What this task involves
Quote the listing below in its entirety, omitting every image.

Supplied material
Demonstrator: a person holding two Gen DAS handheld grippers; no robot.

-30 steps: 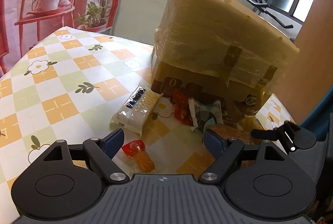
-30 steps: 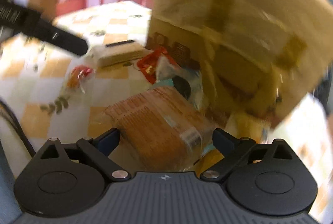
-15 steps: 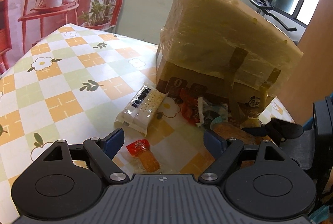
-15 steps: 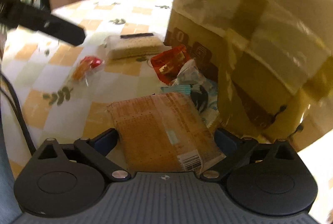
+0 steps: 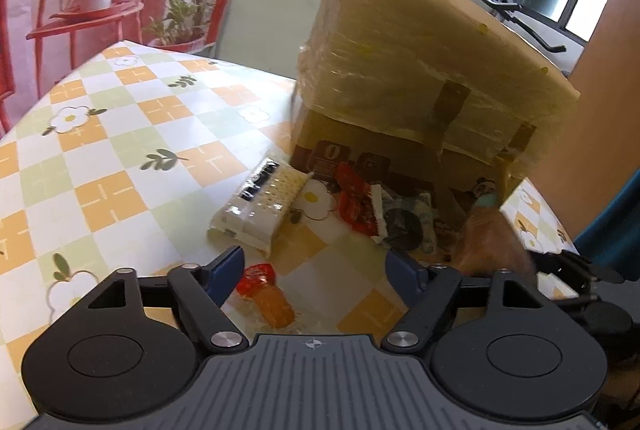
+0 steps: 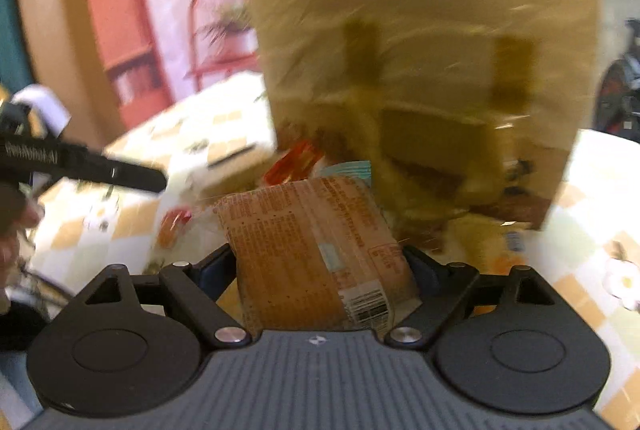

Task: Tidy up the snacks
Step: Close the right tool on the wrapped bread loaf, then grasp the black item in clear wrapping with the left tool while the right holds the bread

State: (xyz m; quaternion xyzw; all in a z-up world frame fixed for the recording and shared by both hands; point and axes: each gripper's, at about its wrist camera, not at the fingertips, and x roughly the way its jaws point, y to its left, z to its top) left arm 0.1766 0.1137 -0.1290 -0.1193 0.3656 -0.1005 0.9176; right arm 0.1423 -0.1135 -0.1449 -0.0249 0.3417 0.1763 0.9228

Solution to this problem
Demonstrator: a person holding two Gen DAS handheld grippers; no robot.

-30 steps: 
-30 steps: 
-15 steps: 
-15 steps: 
+0 steps: 
+0 steps: 

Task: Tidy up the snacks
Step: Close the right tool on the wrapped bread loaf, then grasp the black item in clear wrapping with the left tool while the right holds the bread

State: (xyz m; quaternion xyzw; all in a z-up world frame fixed for the recording and shared by both hands; point and axes: each gripper's, at about its wrist camera, not at the fingertips, and x roughly the way its jaws point, y to its left, z to its top) left arm 0.1766 0.1137 -0.1290 -0.1193 0.3656 -0.1005 0.9176; right arm 0.1423 -0.1135 -0.1449 -0.0249 0.3417 0.1763 0.9228

No further output remains.